By Jan Hloušek and Martin Pavlíček
In the course of the development of Space Engineers, a lot of optimizations were made to leverage the modern CPUs with multicore architectures. The parallelization of systems for such a complex game is a very difficult task where the final impact on the overall performance is sometimes unclear, as lots of systems, tasks, and threads influence it in non-deterministic ways.
We set out to analyze various optimization techniques in a more controlled and simpler environment for the sake of better understanding the parallelization paradigms and to be leveraged in further Space Engineers development. As an environment, we chose Manual Badger (source code) written by Marek Rosa, which was simple enough to quickly iterate and see the results. As we started, Manual Badger was already written using data oriented design and naively parallelized. Our goal was to improve performance to better leverage multi-core CPUs, namely by reduction of sync points (Chapter 1), improvement of cache coherency (Chapter 2) and ultimately using massive parallelism via GPGPU (Chapter 3).
Some of the steps will change the outcome of the simulation slightly, which we have not addressed properly for the sake of simplicity.
In this first chapter, which you are now reading, the focus is on low-hanging fruit, sync points, a few micro-optimizations, and comparison of codegens.
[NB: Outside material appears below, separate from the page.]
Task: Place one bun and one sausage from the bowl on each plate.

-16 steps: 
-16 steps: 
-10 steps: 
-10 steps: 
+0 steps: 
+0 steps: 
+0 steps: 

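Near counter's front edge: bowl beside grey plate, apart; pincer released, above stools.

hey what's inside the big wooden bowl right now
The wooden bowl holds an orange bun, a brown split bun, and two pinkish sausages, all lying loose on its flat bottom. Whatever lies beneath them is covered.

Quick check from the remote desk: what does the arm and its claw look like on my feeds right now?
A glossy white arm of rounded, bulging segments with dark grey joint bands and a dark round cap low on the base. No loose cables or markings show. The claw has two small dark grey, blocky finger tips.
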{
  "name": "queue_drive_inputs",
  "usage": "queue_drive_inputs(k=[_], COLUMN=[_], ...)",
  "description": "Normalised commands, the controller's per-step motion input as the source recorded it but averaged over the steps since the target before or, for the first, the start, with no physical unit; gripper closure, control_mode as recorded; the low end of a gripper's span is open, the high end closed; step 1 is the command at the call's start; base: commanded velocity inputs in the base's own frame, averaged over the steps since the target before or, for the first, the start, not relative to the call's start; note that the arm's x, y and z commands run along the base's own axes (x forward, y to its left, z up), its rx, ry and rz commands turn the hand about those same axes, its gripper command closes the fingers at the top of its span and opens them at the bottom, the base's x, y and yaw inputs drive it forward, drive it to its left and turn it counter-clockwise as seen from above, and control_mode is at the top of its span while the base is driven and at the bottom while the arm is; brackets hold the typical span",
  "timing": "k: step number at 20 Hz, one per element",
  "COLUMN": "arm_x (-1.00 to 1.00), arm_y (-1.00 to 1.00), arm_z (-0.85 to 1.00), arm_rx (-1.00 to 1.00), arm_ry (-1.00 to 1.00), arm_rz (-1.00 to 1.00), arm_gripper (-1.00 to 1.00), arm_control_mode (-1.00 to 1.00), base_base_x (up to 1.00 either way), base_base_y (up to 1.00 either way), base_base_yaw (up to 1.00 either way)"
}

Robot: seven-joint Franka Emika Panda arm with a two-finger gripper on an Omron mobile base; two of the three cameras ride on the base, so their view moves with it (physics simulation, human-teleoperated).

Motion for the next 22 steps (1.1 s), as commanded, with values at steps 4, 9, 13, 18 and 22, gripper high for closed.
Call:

The source code with experiments from this chapter: here.
|Step||Iteration [ms]||Thread yield [multiplier, CPU %]|
|1. Original||5||3.53||3.93x, 55%||3.63x, 87%|
|2. Overhead||3.07||2.30||5.37x, 81%||4.84x, 100%|
|3. Micro-optimizations||1.68||0.95||4x, 84%||4.80x, 100%|
|4. Sync points||0.98||0.682||6.8x, 95%||6.65x, 100%|
|5. Parallel lib||0.91||0.679||7.36x, 100%||6.51x, 100%|
|6. Codegen||0.92||0.45||8.13x, 100%||6.36x, 100%|
Iteration [ms] – time to finish single iteration of the algorithm
Thread yield – the multiplier is a single-threaded run of an algorithm with current changes vs a multithreaded run, giving us a multiplier of parallelization improvement; CPU # is the utilization of the CPU in the task manager.
Measured values were calculated as an average from multiple (thousands) iterations of the algorithm, all values are in this table.
AMD – Ryzen 7 1700 8-core (16 threads)
Intel – i7-9700K 8-core (8 threads)
Code was instrumented with simple Stopwatch measurements (x86 TSC register readings) and added the ability to easily switch between single-threaded and multithreaded variants of the algorithm.
2. Overhead (#define NO_OVERHEAD)
Added ability to skip any excessive code like render, data collection etc. which was allocating a lot of managed memory and running in a single thread, thus affecting overall measurements. This code was skipped in all successive steps.
3. Micro-optimizations (#define OPTIMIZED)
During our initial algorithm and bottleneck analysis, we identified a few easy-to-optimize spots that improved the overall performance of the algorithm greatly. Namely, it is optimized access to managed arrays at hotspot code-paths which avoids redundant array range checks, identified common cases in the Mating function, and introduced a fast code-path. Finally, we optimized frequent access to the [ThreadStatic] field in RandomGen class where frequent access to TSL storage turned out to be a performance issue.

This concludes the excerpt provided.